- WHAT THE TASK REQUIRES: With no edits of any kind, print each record that follows.
DATASET EXCERPTS Start Marker
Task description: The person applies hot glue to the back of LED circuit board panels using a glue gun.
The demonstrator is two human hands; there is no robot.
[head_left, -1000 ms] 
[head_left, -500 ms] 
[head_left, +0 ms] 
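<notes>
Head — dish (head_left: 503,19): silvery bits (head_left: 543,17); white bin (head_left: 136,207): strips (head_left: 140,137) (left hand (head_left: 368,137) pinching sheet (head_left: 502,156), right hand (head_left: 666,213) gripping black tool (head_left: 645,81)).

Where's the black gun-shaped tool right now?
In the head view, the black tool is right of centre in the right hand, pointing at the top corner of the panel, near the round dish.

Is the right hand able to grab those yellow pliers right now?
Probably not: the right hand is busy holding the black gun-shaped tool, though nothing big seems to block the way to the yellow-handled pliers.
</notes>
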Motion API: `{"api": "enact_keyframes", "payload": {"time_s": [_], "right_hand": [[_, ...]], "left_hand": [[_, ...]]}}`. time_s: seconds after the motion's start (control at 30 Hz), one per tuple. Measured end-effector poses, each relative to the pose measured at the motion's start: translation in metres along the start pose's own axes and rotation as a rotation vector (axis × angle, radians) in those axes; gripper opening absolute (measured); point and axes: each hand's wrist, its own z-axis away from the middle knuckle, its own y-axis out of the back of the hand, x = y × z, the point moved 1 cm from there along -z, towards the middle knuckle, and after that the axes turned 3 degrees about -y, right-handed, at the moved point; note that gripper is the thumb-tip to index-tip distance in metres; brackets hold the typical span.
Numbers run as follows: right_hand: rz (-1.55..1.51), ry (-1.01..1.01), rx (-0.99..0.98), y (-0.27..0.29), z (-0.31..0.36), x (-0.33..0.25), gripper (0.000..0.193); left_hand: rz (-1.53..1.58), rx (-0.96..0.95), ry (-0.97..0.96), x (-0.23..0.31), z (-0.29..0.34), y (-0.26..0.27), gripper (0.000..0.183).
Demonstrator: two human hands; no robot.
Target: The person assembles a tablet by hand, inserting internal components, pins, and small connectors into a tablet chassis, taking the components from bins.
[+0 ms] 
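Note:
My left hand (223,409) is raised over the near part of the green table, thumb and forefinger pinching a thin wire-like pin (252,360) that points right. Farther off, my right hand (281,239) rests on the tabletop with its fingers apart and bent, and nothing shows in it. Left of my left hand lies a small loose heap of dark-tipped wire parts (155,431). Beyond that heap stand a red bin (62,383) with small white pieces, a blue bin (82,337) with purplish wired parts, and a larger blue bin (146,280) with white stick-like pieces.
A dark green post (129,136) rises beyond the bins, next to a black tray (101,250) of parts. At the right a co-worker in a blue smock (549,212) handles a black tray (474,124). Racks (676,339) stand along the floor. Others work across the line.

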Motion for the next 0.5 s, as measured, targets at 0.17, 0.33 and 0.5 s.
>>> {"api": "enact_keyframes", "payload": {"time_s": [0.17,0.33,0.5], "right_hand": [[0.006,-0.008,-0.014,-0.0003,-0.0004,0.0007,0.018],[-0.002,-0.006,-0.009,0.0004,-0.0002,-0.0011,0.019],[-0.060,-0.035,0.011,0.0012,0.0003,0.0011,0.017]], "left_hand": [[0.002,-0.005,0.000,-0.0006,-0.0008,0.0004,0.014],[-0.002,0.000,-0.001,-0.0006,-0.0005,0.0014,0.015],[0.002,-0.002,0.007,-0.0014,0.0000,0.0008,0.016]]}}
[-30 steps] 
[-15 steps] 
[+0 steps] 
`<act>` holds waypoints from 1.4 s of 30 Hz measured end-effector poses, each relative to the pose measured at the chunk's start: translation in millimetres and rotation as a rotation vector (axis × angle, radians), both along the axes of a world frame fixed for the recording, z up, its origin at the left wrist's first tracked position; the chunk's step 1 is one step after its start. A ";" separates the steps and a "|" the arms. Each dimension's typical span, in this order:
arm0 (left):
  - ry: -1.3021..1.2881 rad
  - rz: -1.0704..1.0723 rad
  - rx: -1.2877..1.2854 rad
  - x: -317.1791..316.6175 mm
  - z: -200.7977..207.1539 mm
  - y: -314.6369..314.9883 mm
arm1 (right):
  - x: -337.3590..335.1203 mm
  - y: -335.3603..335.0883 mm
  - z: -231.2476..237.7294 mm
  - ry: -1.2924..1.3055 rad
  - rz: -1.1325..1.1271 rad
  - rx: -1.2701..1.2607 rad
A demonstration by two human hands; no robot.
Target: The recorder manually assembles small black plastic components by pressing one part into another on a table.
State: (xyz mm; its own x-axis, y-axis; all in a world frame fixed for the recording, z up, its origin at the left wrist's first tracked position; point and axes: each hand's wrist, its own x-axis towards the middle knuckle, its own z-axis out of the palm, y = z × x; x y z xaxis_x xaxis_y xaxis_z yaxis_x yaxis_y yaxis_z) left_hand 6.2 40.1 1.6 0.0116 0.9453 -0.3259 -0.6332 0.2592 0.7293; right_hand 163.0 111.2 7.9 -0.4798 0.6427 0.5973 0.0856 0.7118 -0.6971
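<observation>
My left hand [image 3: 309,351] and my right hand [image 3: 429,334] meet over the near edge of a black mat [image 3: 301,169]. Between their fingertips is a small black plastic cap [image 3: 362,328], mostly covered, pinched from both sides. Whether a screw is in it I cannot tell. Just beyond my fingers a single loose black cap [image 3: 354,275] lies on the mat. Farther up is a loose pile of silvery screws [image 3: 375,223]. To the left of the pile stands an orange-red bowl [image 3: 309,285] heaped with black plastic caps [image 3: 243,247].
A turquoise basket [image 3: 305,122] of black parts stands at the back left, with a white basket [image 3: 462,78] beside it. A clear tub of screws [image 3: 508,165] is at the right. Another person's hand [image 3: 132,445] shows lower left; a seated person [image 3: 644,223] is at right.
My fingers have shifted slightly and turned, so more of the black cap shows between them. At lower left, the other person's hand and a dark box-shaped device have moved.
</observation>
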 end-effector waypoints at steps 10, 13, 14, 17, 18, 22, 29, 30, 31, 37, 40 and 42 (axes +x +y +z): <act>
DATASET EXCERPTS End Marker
- FINAL ANSWER:
Task description: The person applies hot glue to the back of LED circuit board panels using a glue gun.
The demonstrator is two human hands; there is no robot.
[head_left, -1000 ms] 
[head_left, -500 ms] 
[head_left, +0 ms] 
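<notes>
Head — dish (head_left: 503,19): silvery bits (head_left: 543,17); white bin (head_left: 136,207): strips (head_left: 140,137) (left hand (head_left: 368,137) pinching sheet (head_left: 502,156), right hand (head_left: 666,213) gripping black tool (head_left: 645,81)).

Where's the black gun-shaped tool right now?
In the head view, the black tool is right of centre in the right hand, pointing at the top corner of the panel, near the round dish.

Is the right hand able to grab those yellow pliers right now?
Probably not: the right hand is busy holding the black gun-shaped tool, though nothing big seems to block the way to the yellow-handled pliers.
</notes>
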Motion API: `{"api": "enact_keyframes", "payload": {"time_s": [_], "right_hand": [[_, ...]], "left_hand": [[_, ...]]}}`. time_s: seconds after the motion's start (control at 30 Hz), one per tuple. Measured end-effector poses, each relative to the pose measured at the motion's start: translation in metres along the start pose's own axes and rotation as a rotation vector (axis × angle, radians) in those axes; gripper opening absolute (measured); point and axes: each hand's wrist, its own z-axis away from the middle knuckle, its own y-axis out of the back of the hand, x = y × z, the point moved 1 cm from there along -z, towards the middle knuckle, and after that the axes turned 3 degrees about -y, right-handed, at the moved point; note that gripper is the thumb-tip to index-tip distance in metres; brackets hold the typical span.
Numbers run as follows: right_hand: rz (-1.55..1.51), ry (-1.01..1.01), rx (-0.99..0.98), y (-0.27..0.29), z (-0.31..0.36), x (-0.33..0.25), gripper (0.000..0.193); left_hand: rz (-1.53..1.58), rx (-0.96..0.95), ry (-0.97..0.96), x (-0.23..0.31), z (-0.29..0.34), y (-0.26..0.27), gripper (0.000..0.183).
Demonstrator: two human hands; no robot.
Target: The person assembles a tablet by hand, inserting internal components, pins, and small connectors into a tablet chassis, taking the components from bins.
[+0 ms] 
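Note:
My left hand (223,409) is raised over the near part of the green table, thumb and forefinger pinching a thin wire-like pin (252,360) that points right. Farther off, my right hand (281,239) rests on the tabletop with its fingers apart and bent, and nothing shows in it. Left of my left hand lies a small loose heap of dark-tipped wire parts (155,431). Beyond that heap stand a red bin (62,383) with small white pieces, a blue bin (82,337) with purplish wired parts, and a larger blue bin (146,280) with white stick-like pieces.
A dark green post (129,136) rises beyond the bins, next to a black tray (101,250) of parts. At the right a co-worker in a blue smock (549,212) handles a black tray (474,124). Racks (676,339) stand along the floor. Others work across the line.
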
Motion for the next 0.5 s, as measured, targets at 0.17, 0.33 and 0.5 s.
>>> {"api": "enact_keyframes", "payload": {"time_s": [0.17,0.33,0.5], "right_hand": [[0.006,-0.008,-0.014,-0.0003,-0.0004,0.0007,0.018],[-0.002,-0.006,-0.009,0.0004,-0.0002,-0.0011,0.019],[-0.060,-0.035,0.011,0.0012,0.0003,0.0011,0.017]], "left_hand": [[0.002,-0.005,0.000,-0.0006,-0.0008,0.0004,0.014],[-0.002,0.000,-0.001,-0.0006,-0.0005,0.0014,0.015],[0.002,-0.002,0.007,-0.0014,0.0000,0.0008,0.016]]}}
[-30 steps] 
[-15 steps] 
[+0 steps] 
`<act>` holds waypoints from 1.4 s of 30 Hz measured end-effector poses, each relative to the pose measured at the chunk's start: translation in millimetres and rotation as a rotation vector (axis × angle, radians), both along the axes of a world frame fixed for the recording, z up, its origin at the left wrist's first tracked position; the chunk's step 1 is one step after its start. A ";" separates the steps and a "|" the arms. Each dimension's typical span, in this order:
arm0 (left):
  - ry: -1.3021..1.2881 rad
  - rz: -1.0704..1.0723 rad
  - rx: -1.2877..1.2854 rad
  - x: -317.1791..316.6175 mm
  - z: -200.7977..207.1539 mm
  - y: -314.6369..314.9883 mm
arm1 (right):
  - x: -337.3590..335.1203 mm
  - y: -335.3603..335.0883 mm
  - z: -231.2476..237.7294 mm
  - ry: -1.2924..1.3055 rad
  - rz: -1.1325..1.1271 rad
  - rx: -1.2701..1.2607 rad
A demonstration by two human hands; no robot.
Target: The recorder manually assembles small black plastic components by pressing one part into another on a table.
State: (xyz mm; its own x-axis, y-axis; all in a world frame fixed for the recording, z up, its origin at the left wrist's first tracked position; point and axes: each hand's wrist, its own x-axis towards the middle knuckle, its own z-axis out of the palm, y = z × x; x y z xaxis_x xaxis_y xaxis_z yaxis_x yaxis_y yaxis_z) left_hand 6.2 40.1 1.6 0.0116 0.9453 -0.3259 -0.6332 0.2592 0.7293; right_hand 163.0 111.2 7.9 -0.4798 0.6427 0.5973 0.0856 0.7118 -0.6971
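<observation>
My left hand [image 3: 309,351] and my right hand [image 3: 429,334] meet over the near edge of a black mat [image 3: 301,169]. Between their fingertips is a small black plastic cap [image 3: 362,328], mostly covered, pinched from both sides. Whether a screw is in it I cannot tell. Just beyond my fingers a single loose black cap [image 3: 354,275] lies on the mat. Farther up is a loose pile of silvery screws [image 3: 375,223]. To the left of the pile stands an orange-red bowl [image 3: 309,285] heaped with black plastic caps [image 3: 243,247].
A turquoise basket [image 3: 305,122] of black parts stands at the back left, with a white basket [image 3: 462,78] beside it. A clear tub of screws [image 3: 508,165] is at the right. Another person's hand [image 3: 132,445] shows lower left; a seated person [image 3: 644,223] is at right.
My fingers have shifted slightly and turned, so more of the black cap shows between them. At lower left, the other person's hand and a dark box-shaped device have moved.
</observation>
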 end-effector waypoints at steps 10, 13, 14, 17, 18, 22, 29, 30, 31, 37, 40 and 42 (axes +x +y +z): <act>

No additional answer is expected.